■ Collected data:
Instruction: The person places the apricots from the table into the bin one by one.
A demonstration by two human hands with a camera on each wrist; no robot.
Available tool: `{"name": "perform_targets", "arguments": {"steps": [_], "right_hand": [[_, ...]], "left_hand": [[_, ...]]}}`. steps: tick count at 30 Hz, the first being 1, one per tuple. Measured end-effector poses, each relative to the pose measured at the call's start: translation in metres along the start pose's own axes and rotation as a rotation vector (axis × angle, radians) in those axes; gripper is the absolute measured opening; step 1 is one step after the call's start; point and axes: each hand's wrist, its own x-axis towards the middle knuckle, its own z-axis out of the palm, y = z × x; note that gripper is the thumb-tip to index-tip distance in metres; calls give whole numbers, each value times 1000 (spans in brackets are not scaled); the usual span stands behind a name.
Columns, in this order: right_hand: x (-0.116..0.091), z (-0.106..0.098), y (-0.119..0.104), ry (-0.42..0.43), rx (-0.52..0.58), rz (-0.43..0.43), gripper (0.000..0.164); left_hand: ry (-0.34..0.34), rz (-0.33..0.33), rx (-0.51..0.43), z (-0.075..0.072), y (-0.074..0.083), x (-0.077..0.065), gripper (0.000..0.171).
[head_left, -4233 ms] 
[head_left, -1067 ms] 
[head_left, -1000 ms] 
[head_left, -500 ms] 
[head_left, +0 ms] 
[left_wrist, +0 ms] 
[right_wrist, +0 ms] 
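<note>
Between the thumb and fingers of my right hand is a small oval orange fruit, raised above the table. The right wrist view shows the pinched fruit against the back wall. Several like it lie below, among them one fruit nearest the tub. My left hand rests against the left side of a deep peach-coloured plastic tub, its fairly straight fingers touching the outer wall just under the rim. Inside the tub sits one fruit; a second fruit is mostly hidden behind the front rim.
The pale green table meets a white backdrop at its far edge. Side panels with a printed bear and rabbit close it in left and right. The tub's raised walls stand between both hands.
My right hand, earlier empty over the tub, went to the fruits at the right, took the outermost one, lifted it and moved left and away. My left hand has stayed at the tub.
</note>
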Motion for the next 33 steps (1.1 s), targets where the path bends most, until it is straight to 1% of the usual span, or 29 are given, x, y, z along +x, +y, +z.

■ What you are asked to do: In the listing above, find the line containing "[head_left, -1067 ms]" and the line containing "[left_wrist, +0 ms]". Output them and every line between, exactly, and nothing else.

■ Output:
[head_left, -1067 ms] 
[head_left, -1000 ms] 
[head_left, -500 ms] 
[head_left, +0 ms] 
[left_wrist, +0 ms] 

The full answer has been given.